- [What you will do]: Excluding pictures, retype the line with "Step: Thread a" and each line that follows it to the end of the data below, word for word.

-- Opening Marker --

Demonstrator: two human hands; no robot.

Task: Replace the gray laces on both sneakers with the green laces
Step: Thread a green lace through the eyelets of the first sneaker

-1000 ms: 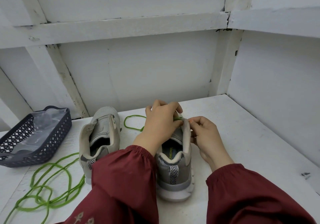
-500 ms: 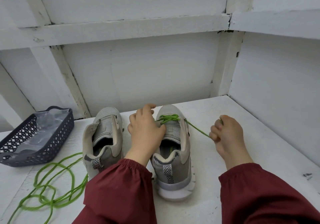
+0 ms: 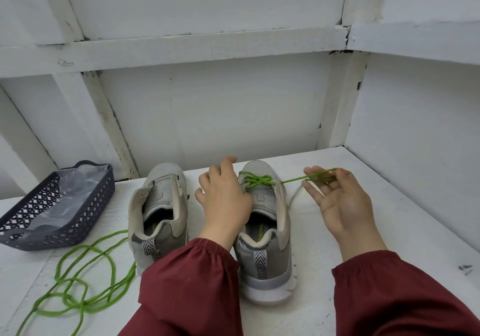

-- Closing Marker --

- [Worked solution]:
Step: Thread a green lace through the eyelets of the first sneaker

-1000 ms: 
-500 ms: 
+0 ms: 

This completes the required output.